Burega turned pro in 1952/53, playing for the Glace Bay Miners in the Maritime Major League before joining the Maple Leafs organization in September 1953. He would bounce between Ottawa and Quebec of the QHL, Pittsburgh Hornets of the AHL and Winnipeg Warriors of the WHL. It was the fall of 1955 when he was really noticed by the Leaf brass, putting him on the radar for promotion to the big club. 

Canadian Press - Sept.16, 1955
Bill Burega continued as No.1 man on the Leaf thump parade.The first day in camp Burega collided with Bob Baun. Burega was cut for four stitches and Baun eight. The rugged Pittsburgh Hornet, making his second bid as a permanent Leaf, handed out at least five crushing body-checks causing smiles to the faces of general manager Hap Day and coach King Clancy.

Again, a month later his aggressive play was noted in the press.

Quebec Chronicle - Oct. 15, 1955
In an exhibition game played in Winnipeg, featuring the New York Rangers versus the Winnipeg Warriors, Bill Burega, blueline operator for the Warriors caused the New Yorkers considerable consternation with his bulling tactics on the Warrior blueline, especially opposing defencemen Jack Evans and Lou Fontinato.

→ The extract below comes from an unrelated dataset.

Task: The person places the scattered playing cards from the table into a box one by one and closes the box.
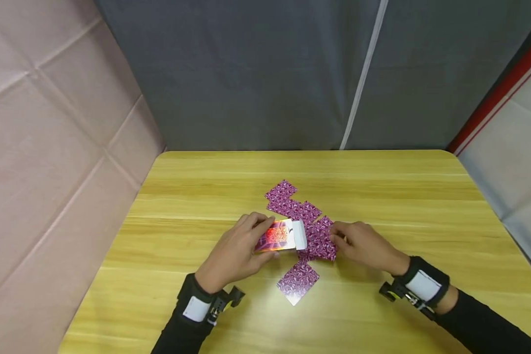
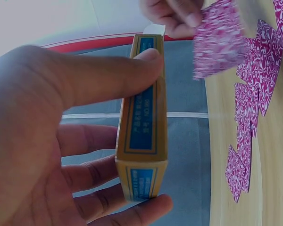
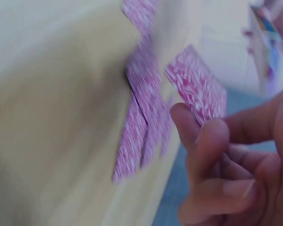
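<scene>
My left hand (image 1: 239, 250) grips a small card box (image 1: 276, 236), thumb on one narrow side and fingers on the other. The box has a bright red and yellow face, and its white end flap (image 1: 299, 235) stands out to the right; blue panels with gold edges show on its narrow sides (image 2: 144, 122) in the left wrist view. My right hand (image 1: 364, 244) pinches a purple-and-white patterned playing card (image 3: 198, 87) between thumb and fingers, raised off the table beside the box's flap end. More cards of that pattern (image 1: 307, 211) lie overlapping beneath and behind the box.
One card (image 1: 298, 283) lies apart at the near side, with a light glare on it. At the far end of the spread is another card (image 1: 282, 189). The wooden table (image 1: 194, 191) meets a grey curtain (image 1: 256, 88) at its back edge.
</scene>
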Available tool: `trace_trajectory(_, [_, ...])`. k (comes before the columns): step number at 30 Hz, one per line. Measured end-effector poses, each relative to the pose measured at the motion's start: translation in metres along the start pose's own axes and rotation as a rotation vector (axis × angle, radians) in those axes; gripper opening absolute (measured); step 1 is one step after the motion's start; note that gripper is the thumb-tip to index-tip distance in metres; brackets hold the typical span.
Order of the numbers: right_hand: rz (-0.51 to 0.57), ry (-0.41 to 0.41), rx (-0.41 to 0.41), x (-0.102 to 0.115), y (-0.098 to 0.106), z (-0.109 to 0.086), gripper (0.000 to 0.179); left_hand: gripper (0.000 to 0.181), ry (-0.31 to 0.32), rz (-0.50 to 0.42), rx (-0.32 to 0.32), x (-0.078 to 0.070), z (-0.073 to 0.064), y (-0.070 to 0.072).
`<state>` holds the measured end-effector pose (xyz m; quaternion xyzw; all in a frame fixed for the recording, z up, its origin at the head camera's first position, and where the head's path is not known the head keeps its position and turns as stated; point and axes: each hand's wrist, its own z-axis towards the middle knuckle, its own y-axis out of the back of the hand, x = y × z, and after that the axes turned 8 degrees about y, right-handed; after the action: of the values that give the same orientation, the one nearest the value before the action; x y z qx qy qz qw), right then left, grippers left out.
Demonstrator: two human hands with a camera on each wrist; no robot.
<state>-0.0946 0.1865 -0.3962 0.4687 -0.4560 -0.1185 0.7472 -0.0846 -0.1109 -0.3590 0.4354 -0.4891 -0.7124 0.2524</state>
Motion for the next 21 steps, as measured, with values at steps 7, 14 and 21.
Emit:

This caused Ranger coach Phil Watson to comment, "That Burega ain't wild, he's crazy!" Bashin' Bill will be the object of a lot of comments before the season is very old. 

In the new year of 1956  Burega was called up as an injury replacement on the Maple Leafs blue line. The boxscore of his only NHL point is below, a helper on Earl Balfour's goal with three minutes left in a 6-5 loss to the New York Rangers on January 14, 1956.

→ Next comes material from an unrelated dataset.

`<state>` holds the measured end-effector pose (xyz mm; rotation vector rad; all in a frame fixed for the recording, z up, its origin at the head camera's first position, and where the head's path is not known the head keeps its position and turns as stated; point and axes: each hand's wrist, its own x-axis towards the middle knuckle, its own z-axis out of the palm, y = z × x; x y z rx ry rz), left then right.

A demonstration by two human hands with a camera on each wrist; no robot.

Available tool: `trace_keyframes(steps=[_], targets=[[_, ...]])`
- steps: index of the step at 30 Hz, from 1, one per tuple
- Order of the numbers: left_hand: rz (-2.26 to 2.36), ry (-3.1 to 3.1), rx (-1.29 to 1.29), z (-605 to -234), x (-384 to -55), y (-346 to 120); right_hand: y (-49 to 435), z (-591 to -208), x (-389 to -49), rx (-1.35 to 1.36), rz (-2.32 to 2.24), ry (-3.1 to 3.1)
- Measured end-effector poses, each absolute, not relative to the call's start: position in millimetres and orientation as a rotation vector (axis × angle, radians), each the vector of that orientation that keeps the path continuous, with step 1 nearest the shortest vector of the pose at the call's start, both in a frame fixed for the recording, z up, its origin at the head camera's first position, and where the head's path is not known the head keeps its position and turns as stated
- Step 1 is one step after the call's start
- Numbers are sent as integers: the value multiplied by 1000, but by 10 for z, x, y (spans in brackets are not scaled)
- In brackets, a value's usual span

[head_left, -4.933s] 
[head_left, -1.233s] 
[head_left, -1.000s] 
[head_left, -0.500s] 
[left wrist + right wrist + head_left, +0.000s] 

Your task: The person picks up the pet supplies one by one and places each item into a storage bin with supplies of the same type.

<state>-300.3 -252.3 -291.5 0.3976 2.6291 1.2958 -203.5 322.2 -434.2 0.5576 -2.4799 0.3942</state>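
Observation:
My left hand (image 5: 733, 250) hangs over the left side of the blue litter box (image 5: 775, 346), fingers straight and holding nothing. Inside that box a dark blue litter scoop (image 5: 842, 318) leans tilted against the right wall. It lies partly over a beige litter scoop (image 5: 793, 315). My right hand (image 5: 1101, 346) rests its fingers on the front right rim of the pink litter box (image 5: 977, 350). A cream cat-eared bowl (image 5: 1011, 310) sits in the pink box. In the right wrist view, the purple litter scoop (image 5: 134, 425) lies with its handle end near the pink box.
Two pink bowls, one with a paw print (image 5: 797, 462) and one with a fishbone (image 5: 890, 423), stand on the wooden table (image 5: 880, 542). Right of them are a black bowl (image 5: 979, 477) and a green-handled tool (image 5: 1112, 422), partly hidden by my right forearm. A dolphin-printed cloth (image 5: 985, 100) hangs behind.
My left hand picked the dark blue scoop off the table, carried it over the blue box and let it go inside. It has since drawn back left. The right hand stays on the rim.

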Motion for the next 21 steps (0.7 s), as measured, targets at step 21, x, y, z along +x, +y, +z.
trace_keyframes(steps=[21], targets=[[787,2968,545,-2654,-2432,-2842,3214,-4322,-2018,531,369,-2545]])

He was returned to Winnipeg for the remainder of the campaign and helped them to the Western League Championship, his third in three seasons (Quebec Aces 53/54, Pittsburgh Hornets 54/55 also). Burega played one last AHL season with Buffalo in 1956/57 (below) before playing his last six years in the Western League, finishing his pro career with Vancouver in 64/65. Burega continued at the Senior level mainly with the Kingston Aces of the OHA before hanging up the blades for good in 1970.